男二人は顔を見合わせて訝しげな表情をした。
「ちょっと荷馬車の中見せてくれないか?」
佐藤さんは表情を一変させた。
「貴様ら大商人ペトラ様の馬車と知っての事だろうな。あん?殺すぞ、コラ。」
目を血走らせ、赤く染まった鞘から刀を引き抜く。
「お、おい。こいつやばいぞっ。目がいっちまってる、こんな奴がかくまうわけねぇっ。先を急ぐぞっ。」
男は小声でそう言うと、二人とも茂みの奥に走り去った。
サトーは意識的に殺気を放ったが、感情的になるほど悪魔のオーラが色濃くなるため、きっとあの二人はサトーに恐怖を感じ取ったのだろう。
「どうだった?俺の演技?」
ニヤニヤしながらドヤ顔で戻ってきた。
「何でドヤ顔なのよ。相変わらず最低よ。ゴミ以下ね。
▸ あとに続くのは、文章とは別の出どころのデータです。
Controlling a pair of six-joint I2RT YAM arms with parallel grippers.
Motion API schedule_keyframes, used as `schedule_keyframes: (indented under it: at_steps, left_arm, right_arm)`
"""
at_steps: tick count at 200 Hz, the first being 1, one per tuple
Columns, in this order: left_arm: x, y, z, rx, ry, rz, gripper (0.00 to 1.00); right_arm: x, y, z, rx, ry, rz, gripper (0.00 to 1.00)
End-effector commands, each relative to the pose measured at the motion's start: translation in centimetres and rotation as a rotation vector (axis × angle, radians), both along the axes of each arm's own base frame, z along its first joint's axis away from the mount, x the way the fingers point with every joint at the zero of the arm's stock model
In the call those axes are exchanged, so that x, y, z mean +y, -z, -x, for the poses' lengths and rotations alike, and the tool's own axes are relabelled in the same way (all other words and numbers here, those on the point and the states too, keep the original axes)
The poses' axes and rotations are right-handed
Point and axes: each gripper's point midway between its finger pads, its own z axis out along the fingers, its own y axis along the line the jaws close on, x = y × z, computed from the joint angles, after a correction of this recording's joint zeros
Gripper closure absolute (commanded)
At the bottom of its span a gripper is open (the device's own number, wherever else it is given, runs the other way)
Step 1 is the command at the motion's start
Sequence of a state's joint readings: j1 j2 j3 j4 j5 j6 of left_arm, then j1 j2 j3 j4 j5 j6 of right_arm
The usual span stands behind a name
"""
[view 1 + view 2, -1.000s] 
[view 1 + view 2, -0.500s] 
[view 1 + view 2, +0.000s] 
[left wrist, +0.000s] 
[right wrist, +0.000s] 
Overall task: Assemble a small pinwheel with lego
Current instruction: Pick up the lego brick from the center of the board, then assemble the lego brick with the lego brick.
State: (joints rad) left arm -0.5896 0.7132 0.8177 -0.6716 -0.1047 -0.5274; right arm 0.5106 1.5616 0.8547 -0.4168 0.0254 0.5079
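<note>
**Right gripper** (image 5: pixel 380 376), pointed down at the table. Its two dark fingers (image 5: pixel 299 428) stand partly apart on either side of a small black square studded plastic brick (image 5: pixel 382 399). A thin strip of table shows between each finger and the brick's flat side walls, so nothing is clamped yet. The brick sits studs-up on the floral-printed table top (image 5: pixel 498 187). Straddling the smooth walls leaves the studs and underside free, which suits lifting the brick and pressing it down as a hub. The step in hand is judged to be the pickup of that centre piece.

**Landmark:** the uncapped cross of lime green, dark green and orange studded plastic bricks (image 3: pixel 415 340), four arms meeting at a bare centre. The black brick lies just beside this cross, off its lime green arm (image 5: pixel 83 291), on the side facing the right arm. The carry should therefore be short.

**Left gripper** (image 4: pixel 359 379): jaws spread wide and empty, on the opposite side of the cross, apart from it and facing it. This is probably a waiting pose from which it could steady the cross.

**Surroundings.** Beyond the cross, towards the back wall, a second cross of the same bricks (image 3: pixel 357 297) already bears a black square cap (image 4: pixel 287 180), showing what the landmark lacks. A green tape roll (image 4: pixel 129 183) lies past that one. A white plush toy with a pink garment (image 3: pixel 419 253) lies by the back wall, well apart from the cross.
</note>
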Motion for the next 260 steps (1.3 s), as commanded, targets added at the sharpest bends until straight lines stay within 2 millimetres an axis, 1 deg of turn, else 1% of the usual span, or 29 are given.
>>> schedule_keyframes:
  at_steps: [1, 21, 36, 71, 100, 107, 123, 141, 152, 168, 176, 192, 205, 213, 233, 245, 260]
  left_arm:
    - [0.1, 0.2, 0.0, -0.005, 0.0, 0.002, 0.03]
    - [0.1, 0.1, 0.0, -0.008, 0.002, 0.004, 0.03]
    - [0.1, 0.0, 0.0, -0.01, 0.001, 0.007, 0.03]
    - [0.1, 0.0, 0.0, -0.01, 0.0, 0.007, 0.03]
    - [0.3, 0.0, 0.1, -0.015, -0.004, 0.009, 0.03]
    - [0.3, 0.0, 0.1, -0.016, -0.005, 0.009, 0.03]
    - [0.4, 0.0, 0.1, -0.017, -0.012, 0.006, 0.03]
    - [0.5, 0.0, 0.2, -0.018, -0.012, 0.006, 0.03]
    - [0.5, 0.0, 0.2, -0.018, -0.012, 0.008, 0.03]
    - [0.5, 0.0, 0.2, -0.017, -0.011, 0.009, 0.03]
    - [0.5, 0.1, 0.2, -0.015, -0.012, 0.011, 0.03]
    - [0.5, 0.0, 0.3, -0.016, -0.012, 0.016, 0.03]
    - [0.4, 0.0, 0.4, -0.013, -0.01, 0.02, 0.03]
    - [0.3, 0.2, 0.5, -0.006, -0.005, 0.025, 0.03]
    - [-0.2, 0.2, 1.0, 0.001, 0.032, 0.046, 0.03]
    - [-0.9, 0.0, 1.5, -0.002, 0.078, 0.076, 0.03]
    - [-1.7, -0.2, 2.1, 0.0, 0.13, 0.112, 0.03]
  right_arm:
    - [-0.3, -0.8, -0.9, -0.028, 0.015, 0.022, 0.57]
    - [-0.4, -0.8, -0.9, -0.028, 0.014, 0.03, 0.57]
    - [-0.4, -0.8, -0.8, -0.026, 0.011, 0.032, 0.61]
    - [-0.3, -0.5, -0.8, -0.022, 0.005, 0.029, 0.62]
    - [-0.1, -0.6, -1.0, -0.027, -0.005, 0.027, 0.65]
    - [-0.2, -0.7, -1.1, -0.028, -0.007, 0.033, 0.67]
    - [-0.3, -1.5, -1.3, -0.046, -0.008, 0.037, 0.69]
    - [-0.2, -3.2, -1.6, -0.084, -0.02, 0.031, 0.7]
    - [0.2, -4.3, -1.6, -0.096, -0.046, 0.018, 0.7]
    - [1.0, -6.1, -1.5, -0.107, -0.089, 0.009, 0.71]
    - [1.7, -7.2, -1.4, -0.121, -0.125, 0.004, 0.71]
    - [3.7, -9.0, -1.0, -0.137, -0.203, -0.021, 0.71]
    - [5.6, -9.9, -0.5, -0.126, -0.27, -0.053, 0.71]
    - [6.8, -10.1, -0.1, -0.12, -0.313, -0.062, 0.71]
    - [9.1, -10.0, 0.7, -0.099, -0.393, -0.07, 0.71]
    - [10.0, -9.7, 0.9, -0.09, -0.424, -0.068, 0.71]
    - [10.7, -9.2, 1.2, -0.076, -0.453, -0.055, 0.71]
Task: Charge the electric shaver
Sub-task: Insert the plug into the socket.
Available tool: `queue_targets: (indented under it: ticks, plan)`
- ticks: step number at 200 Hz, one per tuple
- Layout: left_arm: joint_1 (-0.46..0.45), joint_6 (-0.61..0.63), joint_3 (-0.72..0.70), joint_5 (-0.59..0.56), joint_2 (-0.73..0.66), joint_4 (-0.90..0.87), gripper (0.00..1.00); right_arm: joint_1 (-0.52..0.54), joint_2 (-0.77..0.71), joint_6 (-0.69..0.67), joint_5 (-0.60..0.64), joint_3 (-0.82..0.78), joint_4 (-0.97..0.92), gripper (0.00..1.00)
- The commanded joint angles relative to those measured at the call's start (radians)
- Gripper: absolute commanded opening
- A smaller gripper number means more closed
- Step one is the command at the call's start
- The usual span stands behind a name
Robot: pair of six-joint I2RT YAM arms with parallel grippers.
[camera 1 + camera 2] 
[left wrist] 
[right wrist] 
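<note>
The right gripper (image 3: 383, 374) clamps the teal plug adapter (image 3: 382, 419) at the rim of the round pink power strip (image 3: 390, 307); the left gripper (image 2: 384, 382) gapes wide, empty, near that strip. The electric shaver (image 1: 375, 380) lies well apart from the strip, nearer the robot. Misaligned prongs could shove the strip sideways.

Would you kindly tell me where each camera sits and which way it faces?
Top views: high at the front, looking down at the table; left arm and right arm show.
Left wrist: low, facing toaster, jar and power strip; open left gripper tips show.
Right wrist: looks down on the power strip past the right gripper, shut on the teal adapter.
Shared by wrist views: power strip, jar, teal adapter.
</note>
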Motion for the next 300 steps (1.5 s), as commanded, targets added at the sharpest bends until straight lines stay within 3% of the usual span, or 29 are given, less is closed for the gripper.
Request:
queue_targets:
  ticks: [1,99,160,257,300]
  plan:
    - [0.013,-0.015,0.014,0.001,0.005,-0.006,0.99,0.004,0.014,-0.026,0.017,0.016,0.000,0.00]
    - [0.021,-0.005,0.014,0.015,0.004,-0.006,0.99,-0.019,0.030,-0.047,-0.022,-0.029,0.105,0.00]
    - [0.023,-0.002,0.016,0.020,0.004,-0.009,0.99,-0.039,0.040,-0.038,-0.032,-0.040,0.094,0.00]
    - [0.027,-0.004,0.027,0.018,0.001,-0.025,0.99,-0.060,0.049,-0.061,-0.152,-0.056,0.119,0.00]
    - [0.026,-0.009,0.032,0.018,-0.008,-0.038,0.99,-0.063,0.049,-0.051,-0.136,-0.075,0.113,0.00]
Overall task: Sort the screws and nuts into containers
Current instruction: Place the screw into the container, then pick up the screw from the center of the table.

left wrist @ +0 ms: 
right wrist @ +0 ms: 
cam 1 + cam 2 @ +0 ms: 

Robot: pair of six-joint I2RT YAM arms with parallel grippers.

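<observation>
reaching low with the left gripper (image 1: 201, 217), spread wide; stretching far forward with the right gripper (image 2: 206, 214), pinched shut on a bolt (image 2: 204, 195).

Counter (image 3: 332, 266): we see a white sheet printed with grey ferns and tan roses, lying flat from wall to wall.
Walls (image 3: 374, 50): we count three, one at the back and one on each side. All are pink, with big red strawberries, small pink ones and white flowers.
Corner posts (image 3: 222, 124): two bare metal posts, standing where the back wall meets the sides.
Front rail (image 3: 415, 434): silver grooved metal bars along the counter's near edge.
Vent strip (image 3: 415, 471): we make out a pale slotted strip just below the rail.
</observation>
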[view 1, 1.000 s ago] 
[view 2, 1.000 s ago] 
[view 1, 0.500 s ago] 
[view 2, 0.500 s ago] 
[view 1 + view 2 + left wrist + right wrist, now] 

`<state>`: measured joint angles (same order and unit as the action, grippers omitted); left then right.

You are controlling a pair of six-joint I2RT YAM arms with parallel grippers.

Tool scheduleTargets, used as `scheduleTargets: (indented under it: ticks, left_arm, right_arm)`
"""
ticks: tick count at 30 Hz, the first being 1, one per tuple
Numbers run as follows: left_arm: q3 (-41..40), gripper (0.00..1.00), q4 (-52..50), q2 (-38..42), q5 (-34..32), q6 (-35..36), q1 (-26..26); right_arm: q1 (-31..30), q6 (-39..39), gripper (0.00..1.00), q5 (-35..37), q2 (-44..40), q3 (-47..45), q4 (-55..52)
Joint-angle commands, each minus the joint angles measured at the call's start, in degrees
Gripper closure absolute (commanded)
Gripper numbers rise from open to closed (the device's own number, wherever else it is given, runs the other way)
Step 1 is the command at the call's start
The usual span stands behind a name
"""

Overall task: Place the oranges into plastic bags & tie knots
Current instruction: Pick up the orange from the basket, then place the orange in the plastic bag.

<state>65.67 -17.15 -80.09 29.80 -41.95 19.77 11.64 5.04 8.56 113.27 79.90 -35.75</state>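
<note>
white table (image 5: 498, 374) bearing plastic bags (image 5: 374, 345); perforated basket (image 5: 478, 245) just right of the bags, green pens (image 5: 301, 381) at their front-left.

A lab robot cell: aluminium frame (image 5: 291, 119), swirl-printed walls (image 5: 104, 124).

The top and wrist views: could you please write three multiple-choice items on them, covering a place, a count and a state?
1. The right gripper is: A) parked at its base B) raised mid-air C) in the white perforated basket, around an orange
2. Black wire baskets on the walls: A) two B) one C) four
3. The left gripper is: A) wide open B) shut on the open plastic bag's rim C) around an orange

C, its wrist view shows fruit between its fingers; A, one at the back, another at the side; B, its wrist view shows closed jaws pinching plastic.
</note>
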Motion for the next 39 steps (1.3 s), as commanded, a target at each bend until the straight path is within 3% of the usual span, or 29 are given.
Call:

危うく馬車の中覗かれるとこだったじゃない。」
リーシャは冷たく、汚いものを見るような目で言い放つ。
えぇ……そんなにですか……そこまで言わなくても……
佐藤さんは、分かりやすくしょんぼりとした表情になった。
気持ちを切り替え、馬車の中を除いて喋りかける。
「これで少しは信用してくれたか?」
「ふん、まだだ。殺さないからいいやつとは限らない!」
うむ、いい警戒心だ。兄貴はこうでなくてはな!兄貴か知らんが多分兄だろう。
「このまま俺たちと村の様子を見に行くか、それとも降りて二人だけで逃げるか――好きにしていい。お前たちを売り飛ばす気ならここから逃がすような事はしないだろ?」
「……」
黙って周りにいるサトーの仲間をチラチラと見ている。
「にいちゃん、僕悪い人じゃないと思う。」
「分かった。ついていくよ。」
弟の言葉に後押しされたようだ。
「で、名前なんてゆうんだ?にいちゃん?」
その言葉にサトーは笑顔になった。
「僕はお前のにいちゃんになったつもりはない!ククルだ!」
手を突き出してきた。指をさすみたいな感じなんだろうが、肉球が可愛すぎて迫力がない。
「分かった。まずは急いで村の様子を見に行こう!」
まだあまりうまく馬を御せないので、ロザリーに変わってもらい、一行は獣人の村に向かった。